## EXERCISE GOAL
Apart from the pictures, which must be omitted, restate the data exactly.

* * * * * * *

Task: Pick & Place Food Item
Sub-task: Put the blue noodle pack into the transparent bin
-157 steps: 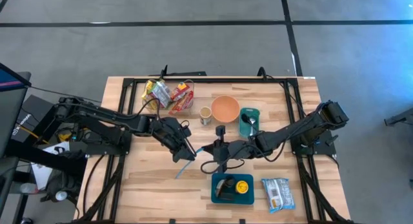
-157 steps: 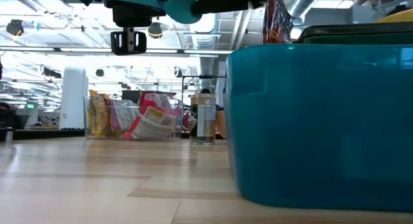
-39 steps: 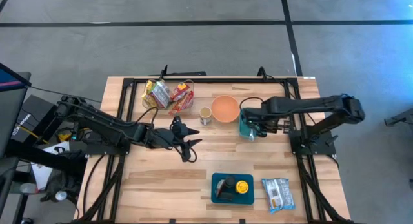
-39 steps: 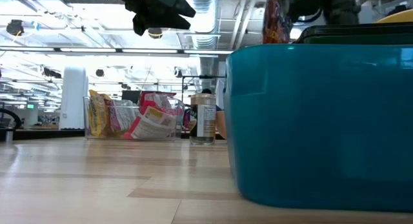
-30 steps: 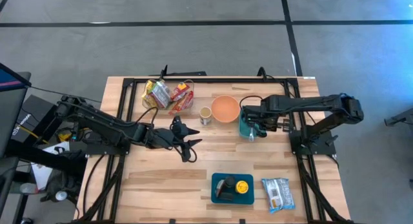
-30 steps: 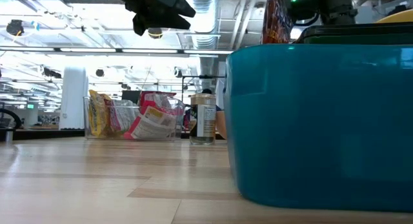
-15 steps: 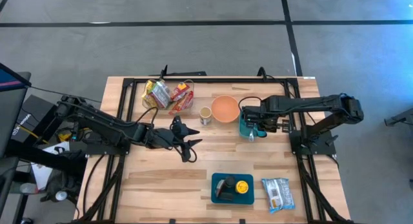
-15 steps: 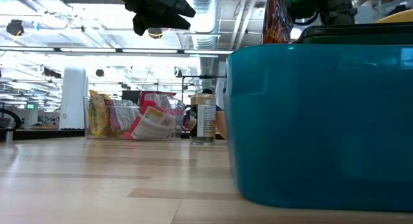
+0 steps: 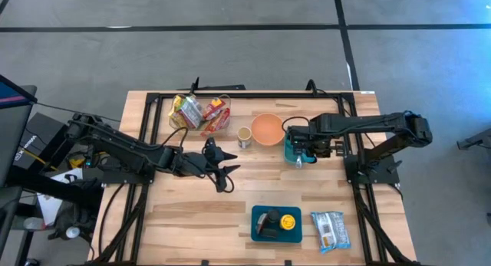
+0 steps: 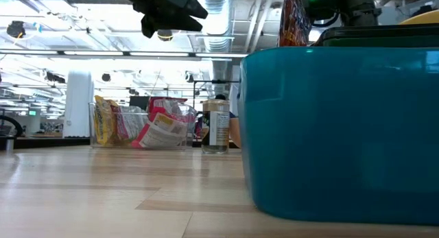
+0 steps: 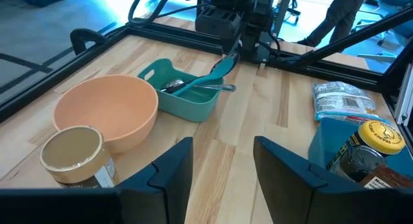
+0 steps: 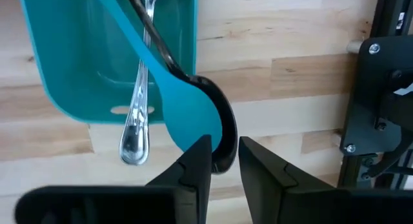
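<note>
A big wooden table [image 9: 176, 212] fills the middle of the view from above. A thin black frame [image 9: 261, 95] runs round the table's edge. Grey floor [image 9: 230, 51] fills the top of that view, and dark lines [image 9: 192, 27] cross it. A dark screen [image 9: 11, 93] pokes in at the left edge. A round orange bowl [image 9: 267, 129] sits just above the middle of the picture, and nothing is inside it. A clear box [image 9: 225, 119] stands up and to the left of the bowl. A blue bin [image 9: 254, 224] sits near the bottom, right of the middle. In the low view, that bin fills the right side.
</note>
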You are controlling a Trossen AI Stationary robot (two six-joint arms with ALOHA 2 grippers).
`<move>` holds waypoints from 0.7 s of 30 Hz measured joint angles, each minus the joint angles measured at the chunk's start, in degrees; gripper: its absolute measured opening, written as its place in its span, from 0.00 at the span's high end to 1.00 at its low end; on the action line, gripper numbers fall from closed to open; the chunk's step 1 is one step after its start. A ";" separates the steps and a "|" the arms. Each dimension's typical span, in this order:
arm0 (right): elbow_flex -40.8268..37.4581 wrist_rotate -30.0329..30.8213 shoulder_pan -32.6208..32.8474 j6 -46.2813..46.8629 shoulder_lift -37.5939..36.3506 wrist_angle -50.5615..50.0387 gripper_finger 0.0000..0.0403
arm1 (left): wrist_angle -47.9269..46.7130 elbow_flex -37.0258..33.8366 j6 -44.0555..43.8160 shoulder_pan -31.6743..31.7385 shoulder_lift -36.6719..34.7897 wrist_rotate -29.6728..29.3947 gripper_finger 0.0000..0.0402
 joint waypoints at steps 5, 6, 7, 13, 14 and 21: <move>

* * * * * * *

## COMPLETED EXERCISE
Task: Pick & Place Food Item
Sub-task: Put the blue noodle pack into the transparent bin
-157 steps: 
-157 steps: 
-39 steps: 
-39 steps: 
-30 steps: 
-30 steps: 
-15 steps: 
-15 steps: 
+0 steps: 
+0 steps: 
+0 steps: 
+0 steps: 
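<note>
A big wooden table [image 9: 176, 212] fills the middle of the view from above. A thin black frame [image 9: 261, 95] runs round the table's edge. Grey floor [image 9: 230, 51] fills the top of that view, and dark lines [image 9: 192, 27] cross it. A dark screen [image 9: 11, 93] pokes in at the left edge. A round orange bowl [image 9: 267, 129] sits just above the middle of the picture, and nothing is inside it. A clear box [image 9: 225, 119] stands up and to the left of the bowl. A blue bin [image 9: 254, 224] sits near the bottom, right of the middle. In the low view, that bin fills the right side.
</note>
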You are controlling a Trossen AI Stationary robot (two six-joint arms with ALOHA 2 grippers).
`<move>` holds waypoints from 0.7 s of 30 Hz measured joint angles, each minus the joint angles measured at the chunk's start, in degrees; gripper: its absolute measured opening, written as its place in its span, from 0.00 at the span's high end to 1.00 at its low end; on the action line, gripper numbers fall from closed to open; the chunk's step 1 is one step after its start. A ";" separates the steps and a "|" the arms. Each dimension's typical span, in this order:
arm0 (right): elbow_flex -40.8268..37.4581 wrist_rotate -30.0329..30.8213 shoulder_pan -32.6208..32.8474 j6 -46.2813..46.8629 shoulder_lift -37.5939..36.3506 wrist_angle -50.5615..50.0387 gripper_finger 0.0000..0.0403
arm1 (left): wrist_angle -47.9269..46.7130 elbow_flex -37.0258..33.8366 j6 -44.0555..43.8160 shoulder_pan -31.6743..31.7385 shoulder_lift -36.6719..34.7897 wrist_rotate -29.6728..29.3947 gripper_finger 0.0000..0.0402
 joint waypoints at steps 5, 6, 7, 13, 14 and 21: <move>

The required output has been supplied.